A lo largo de los años, siempre tuvo presente las enseñanzas de su padrino que, en los momentos difíciles de su vida, le solía decir: «Josecito, cuando tengas un problema, acordate siempre de que: andando el carro, los zapallitos se acomodan solos» frase que jamás olvidó. Cuando cumplió dieciocho años, quiso probar suerte yéndose a Buenos Aires. Allí aprendió a vivir al día haciendo changas. Lo poco que ganaba, apenas si le alcanzaba para pagar la pensión. A pesar de los avatares de su vida, siempre fue un emprendedor, una persona que por necesidad debió adaptarse a las circunstancias del momento. Sus vecinos del barrio de San Telmo lo veían como una persona confiable, respetuosa y con muy buena predisposición, por eso los comerciantes lo contrataban para hacer mandados que él gustosamente aceptaba a cambio de algunos pesos y comida. De a poco, esos trámites se fueron haciendo cada vez más frecuentes hasta que, sin darse cuenta, había iniciado su emprendimiento de cadetería, que en sus comienzos hacía a pie hasta que un compañero de la pensión le prestó una bicicleta y, en la medida en que fueron creciendo sus negocios, pudo comprarse una «chata» que usaba para transportar mercadería y hacer mudanzas. La vida fue poniéndolo a prueba en distintas oportunidades, porque después del fallecimiento de su esposa, debió hacerse cargo de sus dos hijas, a quienes tuvo que criar en el momento en que su empresa comenzaba a crecer. Verónica, con solo treinta años, ya tenía un título universitario en leyes y un posgrado en Recursos Humanos. Su segunda hija Nancy, de veinticuatro, siempre había sido la más rebelde y desprejuiciada. A ella no le interesaba la empresa ni estudiar ni trabajar; solo pasaba a ver a su padre todos los meses para saludarlo y pedirle dinero que usaba para gastar en viajes y compras.
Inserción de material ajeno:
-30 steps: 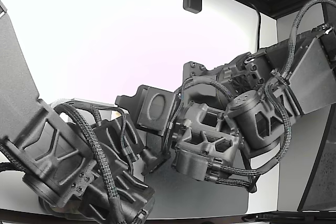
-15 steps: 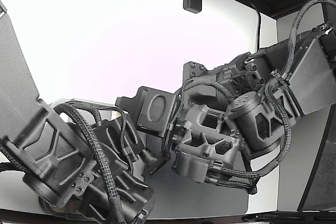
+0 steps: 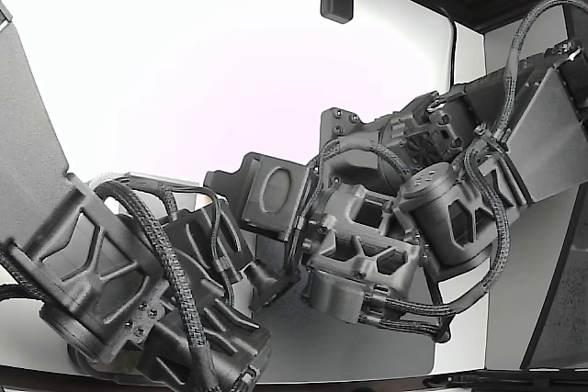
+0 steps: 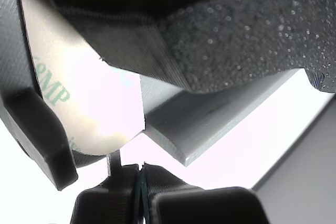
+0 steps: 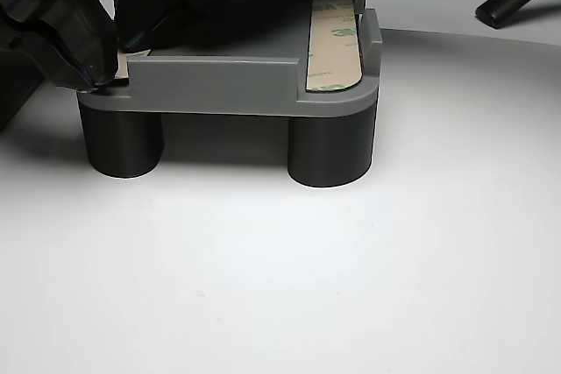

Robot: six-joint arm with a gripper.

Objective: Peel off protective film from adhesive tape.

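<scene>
Dipping slightly lower than a second ago, the arm [image 3: 367, 254] has barely moved. Its gripper [image 4: 140, 174] pinches the film [image 4: 84, 93] edge on the grey fixture [image 5: 263, 85].

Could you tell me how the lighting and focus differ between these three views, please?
Exterior view: the bright background is blown out, leaving the dark arms almost silhouetted. Wrist view: the taped strip is soft and overexposed at close range. Other view: even light, the grey fixture sharp, soft shadows beneath.
</scene>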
En su ambiente, don José era considerado un empresario exitoso que, después de más de treinta años de trabajo, había convertido su emprendimiento en un importante Centro de Consolidación, Logística y Distribución, con presencia en todo el país. El negocio le resultaba fructífero, ya que alcanzaba una facturación anual de varios millones de dólares. En su empresa trabajaban más de mil empleados que atendían a más de ocho mil clientes segmentados entre pymes, grandes cuentas y empresas del Estado. Él necesitaba tener todo bajo control, por eso en su organización tenía una oficina a la que llamaba Recursos Humanos. Esta se manejaba con estilo y formas de una Administración de Personal similar a la que pregonaba la vieja escuela clásica de Henri Fayol y su «teoría general de la administración» donde, entre otras cosas, se veneraba la autoridad vertical, casi de estilo militar, con una disciplina y unidad de mando incuestionables. En Recursos Humanos trabajaban dos empleados: uno liquidaba sueldos y el otro controlaba ausentismo y aplicaba sanciones disciplinarias. Su negocio funcionaba de esa manera y por mucho tiempo, ese estilo le había servido para crecer y expandirse por todo el país. El sindicato que los agrupaba era el de logística y distribución, con el cual había logrado entablar una relación de «toma y daca» bastante particular. No obstante, en algunas provincias de Argentina, existía otro sindicato más combativo, el de choferes de logística, quienes sabían del dinero que estaba en juego y por eso reclamaban encuadrar a sus más de quinientos choferes bajo su órbita sindical. Para don José, reunirse con «esa gente», como él los definía, era una pérdida de tiempo, por eso solo lo hacía semestralmente con la cúpula sindical, con quienes negociaba acuerdos para que no le pararan ninguna planta ni perjudicaran la logística, el transporte y la distribución de la mercadería. Así era él: esa eran sus formas y métodos personales para manejar los negocios.